O ex-presidente das câmaras de Gouveia e da Guarda é um dos nove arguidos num processo de contratos suspeitos com uma empresa de construção, que terão recebido cerca de quatro milhões de euros de vantagens ilícitas. O Ministério Público acusou ontem e pede devolução das verbas ao Estado e perda de mandatos políticos quando forem julgados. Na Câmara do Sabugal, também foram imputadas ilegalidades ao ex-presidente da autarquia, Manuel Rito Alves, entretanto falecido. O seu vice, António Robalo, agora a presidir ao município, não foi acusado.

O ex-autarca do PSD da Guarda e Gouveia, refere o semanário Expresso, é um dos nove acusados num processo de corrupção, prevaricação de titular de cargo político, branqueamento de capitais e participação económica em negócio. O Ministério Público de Coimbra alega “conluio” entre a empresa de construção MRG – Manuel Rodrigues Gouveia e responsáveis dos municípios de Gouveia, Trancoso, Sabugal e Alcobaça na adjudicação e contratos de parcerias público-privadas (PPP), entre 2007 e 2011, para construção de equipamentos.

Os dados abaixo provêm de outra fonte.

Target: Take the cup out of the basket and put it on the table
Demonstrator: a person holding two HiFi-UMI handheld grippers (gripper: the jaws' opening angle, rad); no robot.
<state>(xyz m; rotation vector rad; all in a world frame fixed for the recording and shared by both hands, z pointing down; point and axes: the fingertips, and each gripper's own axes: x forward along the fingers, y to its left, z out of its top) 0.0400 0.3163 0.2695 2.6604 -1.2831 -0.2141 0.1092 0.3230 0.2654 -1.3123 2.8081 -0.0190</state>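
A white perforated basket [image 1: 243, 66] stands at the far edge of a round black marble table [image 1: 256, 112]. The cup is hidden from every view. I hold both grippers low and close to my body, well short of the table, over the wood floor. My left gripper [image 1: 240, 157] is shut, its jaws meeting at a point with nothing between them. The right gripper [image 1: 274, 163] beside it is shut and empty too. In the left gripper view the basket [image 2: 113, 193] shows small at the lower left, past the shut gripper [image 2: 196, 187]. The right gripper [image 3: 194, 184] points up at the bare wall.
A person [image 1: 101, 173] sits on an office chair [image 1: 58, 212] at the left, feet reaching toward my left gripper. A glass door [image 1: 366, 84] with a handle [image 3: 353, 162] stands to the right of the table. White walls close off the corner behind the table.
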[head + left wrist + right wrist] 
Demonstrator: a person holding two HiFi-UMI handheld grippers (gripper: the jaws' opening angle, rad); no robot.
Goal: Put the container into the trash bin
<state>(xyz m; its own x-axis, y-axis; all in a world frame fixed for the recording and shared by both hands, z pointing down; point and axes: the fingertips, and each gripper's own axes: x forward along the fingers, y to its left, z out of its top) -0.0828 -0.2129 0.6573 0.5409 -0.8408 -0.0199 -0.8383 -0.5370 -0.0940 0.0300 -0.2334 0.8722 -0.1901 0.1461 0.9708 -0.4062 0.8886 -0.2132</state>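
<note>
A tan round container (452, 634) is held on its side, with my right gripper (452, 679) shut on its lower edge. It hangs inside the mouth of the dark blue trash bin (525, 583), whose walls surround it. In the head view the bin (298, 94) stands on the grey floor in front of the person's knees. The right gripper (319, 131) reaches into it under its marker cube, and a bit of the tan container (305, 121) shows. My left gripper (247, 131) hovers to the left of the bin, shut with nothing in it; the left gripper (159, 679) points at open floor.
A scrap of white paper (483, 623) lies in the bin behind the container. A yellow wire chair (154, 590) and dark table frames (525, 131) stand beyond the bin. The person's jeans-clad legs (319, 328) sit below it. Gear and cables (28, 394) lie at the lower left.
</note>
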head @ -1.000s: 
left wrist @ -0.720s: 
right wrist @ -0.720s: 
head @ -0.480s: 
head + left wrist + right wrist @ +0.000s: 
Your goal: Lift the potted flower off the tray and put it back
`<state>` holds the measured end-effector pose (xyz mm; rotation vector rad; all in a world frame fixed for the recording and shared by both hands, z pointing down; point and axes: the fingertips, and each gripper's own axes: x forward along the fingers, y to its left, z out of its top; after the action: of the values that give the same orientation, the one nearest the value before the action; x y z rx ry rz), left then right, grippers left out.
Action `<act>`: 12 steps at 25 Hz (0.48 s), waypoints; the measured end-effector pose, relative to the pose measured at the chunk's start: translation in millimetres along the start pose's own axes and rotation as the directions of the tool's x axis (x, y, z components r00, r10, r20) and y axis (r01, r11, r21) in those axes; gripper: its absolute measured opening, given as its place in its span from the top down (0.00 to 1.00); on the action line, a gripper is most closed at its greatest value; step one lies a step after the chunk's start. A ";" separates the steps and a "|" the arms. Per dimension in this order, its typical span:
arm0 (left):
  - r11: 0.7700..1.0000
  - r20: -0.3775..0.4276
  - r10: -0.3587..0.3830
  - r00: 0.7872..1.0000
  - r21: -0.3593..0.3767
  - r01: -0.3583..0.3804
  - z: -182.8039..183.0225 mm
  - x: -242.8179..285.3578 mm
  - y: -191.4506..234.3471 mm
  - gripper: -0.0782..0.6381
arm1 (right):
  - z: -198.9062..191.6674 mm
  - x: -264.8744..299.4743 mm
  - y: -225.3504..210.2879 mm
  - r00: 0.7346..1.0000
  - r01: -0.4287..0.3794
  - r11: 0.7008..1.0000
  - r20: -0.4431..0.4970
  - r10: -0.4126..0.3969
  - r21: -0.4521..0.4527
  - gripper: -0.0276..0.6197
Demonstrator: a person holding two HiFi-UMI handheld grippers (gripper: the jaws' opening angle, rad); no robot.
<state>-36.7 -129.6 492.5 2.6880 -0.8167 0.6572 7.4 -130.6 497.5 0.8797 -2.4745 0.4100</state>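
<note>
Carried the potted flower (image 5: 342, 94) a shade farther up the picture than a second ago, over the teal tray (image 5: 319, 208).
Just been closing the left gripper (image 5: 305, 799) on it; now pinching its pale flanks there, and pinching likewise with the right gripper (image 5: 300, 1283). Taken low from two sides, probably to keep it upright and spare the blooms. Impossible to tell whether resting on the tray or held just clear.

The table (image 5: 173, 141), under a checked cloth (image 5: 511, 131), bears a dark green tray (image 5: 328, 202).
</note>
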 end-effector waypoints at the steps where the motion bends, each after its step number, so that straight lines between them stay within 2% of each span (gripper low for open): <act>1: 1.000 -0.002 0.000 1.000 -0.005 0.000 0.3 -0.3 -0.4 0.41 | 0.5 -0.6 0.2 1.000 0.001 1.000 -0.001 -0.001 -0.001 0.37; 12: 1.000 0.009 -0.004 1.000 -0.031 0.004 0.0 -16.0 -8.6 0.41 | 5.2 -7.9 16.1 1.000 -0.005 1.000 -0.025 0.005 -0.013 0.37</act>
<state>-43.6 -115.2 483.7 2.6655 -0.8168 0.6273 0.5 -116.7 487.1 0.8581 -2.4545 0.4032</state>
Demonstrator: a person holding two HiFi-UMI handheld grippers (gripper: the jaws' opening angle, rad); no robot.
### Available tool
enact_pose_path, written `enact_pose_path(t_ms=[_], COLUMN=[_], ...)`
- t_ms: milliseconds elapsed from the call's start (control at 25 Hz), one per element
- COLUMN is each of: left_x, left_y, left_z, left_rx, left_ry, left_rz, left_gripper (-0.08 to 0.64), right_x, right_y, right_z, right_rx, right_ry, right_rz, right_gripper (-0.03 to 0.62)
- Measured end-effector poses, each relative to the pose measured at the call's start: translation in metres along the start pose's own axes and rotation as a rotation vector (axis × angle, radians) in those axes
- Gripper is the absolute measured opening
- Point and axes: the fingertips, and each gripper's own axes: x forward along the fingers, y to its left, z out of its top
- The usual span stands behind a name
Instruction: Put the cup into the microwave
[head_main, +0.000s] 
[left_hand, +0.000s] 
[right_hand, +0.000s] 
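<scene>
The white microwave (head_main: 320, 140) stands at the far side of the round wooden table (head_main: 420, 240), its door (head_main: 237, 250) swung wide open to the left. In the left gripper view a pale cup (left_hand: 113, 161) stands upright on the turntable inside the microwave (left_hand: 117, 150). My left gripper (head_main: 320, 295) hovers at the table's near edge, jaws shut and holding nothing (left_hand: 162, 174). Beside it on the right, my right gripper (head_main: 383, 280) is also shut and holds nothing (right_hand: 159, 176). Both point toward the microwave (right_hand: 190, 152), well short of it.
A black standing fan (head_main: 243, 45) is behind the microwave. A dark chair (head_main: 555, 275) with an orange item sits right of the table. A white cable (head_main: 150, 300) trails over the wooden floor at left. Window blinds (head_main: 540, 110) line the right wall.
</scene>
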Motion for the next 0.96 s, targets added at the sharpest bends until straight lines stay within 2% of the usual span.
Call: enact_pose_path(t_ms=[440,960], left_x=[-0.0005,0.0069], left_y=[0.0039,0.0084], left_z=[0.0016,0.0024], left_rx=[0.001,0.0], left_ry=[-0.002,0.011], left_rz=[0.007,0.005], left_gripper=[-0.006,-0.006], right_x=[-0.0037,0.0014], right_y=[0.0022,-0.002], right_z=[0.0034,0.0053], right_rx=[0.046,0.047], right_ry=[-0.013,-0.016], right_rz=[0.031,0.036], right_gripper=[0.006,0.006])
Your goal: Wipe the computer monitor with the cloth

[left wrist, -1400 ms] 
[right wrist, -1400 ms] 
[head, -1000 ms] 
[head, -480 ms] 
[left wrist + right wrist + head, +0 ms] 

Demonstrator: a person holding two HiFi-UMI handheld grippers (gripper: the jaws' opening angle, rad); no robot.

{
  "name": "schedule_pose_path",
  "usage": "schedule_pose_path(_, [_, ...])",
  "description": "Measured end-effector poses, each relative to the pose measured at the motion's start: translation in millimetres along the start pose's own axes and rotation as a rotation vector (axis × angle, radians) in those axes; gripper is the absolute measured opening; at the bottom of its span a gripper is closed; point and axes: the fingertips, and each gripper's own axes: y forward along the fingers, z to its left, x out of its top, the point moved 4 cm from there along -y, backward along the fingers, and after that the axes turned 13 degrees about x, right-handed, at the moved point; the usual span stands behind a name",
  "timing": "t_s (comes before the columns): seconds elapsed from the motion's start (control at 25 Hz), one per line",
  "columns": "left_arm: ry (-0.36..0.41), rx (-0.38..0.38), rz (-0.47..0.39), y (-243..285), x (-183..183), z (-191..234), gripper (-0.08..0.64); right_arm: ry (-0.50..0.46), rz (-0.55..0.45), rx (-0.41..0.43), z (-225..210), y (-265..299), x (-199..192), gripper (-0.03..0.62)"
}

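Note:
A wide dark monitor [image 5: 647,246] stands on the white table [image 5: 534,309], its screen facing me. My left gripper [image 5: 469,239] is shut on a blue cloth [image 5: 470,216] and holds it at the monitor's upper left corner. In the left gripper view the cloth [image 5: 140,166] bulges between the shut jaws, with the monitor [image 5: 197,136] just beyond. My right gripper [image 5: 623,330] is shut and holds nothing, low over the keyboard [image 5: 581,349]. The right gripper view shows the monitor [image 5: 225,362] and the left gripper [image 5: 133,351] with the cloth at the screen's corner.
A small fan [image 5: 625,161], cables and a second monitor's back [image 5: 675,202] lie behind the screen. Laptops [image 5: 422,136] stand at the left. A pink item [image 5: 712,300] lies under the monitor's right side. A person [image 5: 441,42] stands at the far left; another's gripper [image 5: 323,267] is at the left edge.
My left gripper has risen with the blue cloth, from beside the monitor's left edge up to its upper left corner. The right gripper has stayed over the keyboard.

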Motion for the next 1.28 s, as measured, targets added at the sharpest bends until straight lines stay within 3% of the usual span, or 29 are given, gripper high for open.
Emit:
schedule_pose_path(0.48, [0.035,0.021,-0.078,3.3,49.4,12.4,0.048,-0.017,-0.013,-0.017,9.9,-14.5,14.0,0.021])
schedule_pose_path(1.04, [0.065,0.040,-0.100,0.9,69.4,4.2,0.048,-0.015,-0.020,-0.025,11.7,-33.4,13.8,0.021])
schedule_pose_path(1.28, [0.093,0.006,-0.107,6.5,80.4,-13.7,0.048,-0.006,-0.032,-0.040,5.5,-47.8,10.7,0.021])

O DIAP de Coimbra avança que em alguns casos as empreitadas não chegaram a realizar-se, tendo a empresa arrecadado ganhos ilícitos de 3,5 milhões de euros, segundo o “Jornal de Notícias”. O eurodeputado social-democrata é acusado de prevaricação, tal como Luís Tadeu, seu ex-vice presidente na Câmara de Gouveia. Mais dura é ainda a acusação contra Júlio Sarmento, ex-autarca de Trancoso, indiciado por prevaricação, participação económica em negócio, corrupção passiva e branqueamento de capitais.

Na investigação, a PJ de Coimbra recolheu provas que apontam que Sarmento terá recebido “vantagens indevidas de cerca de 560 mil euros, dissimuladas através de familiares”. Ao todo, serão cinco casas em Trancoso, na Guarda e Vilamoura, que já terão sido detectadas como suspeitas noutro processo – mas que não serviram de prova – no qual Sarmento foi acusado em 2019, por falsificação de documentos e participação económica em negócio.